▶ What you should do
From the entries below, gather every line containing the string "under".

▶ Task data
********************

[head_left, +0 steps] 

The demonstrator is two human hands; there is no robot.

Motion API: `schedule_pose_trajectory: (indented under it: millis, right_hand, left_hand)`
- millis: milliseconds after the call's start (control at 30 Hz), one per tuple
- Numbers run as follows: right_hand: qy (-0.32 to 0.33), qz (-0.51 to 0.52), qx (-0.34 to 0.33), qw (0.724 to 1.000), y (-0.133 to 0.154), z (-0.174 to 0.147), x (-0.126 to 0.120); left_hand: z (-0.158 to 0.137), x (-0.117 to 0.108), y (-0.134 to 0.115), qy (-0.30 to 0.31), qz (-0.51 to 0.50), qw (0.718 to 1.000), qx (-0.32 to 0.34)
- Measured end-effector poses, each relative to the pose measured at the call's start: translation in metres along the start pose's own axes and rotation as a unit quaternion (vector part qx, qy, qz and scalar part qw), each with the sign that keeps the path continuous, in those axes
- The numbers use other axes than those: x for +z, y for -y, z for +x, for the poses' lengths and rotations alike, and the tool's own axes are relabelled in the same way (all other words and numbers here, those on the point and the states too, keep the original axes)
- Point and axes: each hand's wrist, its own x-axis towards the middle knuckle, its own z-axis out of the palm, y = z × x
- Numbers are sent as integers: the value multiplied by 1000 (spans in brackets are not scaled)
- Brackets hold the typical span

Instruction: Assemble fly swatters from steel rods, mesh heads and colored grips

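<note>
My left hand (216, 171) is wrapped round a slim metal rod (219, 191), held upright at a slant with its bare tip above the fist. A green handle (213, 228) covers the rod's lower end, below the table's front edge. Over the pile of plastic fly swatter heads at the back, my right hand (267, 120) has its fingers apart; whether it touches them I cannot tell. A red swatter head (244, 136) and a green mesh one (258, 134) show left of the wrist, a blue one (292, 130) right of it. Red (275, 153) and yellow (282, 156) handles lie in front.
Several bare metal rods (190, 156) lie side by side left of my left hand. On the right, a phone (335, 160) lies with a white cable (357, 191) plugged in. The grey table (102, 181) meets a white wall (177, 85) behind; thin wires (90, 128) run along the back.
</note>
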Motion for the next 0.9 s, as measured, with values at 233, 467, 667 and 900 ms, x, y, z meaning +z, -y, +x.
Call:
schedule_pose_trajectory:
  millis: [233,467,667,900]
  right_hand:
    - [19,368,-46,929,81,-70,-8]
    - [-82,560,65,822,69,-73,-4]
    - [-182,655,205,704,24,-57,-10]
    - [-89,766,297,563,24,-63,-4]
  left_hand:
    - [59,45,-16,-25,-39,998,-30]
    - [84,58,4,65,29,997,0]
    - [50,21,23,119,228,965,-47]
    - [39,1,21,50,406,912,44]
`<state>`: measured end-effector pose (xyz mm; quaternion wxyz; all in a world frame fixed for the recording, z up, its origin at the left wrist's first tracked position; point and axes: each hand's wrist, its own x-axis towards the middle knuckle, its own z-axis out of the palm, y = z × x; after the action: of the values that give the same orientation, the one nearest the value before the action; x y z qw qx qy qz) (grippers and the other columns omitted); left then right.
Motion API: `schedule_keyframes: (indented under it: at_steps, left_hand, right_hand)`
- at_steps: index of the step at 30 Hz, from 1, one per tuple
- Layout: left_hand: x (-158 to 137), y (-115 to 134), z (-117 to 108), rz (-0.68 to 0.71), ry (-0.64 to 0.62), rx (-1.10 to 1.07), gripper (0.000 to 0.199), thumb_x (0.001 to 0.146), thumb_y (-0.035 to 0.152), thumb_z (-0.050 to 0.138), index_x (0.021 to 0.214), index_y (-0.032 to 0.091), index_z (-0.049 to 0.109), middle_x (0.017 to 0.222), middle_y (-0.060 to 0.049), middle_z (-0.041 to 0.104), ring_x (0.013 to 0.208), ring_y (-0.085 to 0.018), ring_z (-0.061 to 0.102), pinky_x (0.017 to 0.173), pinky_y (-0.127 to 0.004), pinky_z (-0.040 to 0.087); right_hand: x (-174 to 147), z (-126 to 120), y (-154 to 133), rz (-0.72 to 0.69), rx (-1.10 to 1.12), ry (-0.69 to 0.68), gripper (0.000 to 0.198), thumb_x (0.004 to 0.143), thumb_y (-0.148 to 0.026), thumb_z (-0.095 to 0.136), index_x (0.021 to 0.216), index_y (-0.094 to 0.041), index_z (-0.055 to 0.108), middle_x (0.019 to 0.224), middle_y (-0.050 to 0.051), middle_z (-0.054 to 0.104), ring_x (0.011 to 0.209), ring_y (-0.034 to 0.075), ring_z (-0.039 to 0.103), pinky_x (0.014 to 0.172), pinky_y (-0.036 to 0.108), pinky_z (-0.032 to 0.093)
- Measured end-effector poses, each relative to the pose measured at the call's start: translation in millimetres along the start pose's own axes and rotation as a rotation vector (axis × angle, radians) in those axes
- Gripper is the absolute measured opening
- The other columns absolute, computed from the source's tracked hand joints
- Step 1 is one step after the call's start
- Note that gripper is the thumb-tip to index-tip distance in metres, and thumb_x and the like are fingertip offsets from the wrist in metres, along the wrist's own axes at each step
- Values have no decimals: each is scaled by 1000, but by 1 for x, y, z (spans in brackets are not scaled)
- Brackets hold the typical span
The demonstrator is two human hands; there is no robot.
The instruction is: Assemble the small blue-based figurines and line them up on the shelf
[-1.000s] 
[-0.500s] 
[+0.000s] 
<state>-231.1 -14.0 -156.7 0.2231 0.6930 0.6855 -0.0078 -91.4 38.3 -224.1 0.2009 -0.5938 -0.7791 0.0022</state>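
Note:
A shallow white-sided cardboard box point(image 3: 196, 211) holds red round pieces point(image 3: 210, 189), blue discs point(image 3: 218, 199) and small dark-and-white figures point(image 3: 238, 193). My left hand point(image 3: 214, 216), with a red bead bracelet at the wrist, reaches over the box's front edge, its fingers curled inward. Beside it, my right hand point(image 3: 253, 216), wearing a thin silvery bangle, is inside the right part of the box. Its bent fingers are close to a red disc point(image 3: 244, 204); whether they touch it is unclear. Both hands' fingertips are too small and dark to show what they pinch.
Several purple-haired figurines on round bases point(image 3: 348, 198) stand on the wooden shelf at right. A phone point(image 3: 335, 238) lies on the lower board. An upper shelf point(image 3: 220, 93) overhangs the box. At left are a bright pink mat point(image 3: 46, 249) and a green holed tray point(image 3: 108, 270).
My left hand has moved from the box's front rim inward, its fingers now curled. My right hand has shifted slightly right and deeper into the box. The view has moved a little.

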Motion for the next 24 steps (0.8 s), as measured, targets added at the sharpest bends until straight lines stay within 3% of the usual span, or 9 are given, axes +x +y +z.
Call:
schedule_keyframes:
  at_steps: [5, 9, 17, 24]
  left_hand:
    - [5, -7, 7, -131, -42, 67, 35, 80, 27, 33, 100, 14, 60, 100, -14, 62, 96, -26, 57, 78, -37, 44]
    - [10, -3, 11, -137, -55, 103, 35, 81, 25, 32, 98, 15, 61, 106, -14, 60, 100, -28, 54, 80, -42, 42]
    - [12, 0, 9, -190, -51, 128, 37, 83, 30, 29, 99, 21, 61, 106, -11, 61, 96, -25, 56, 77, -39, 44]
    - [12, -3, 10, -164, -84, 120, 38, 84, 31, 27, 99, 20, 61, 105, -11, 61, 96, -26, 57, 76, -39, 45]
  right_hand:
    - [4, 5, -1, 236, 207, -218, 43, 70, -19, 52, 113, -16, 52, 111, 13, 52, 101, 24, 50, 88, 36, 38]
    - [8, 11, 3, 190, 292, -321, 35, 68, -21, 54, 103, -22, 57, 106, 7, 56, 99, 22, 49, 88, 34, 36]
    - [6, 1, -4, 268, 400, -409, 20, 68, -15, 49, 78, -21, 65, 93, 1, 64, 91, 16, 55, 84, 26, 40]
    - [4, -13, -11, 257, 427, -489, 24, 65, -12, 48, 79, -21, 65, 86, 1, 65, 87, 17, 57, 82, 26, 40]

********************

▶ Response to this task
Motion API: `schedule_pose_trajectory: (indented under it: millis, right_hand, left_hand)`
Motion API: `schedule_keyframes: (indented under it: at_steps, left_hand, right_hand)`

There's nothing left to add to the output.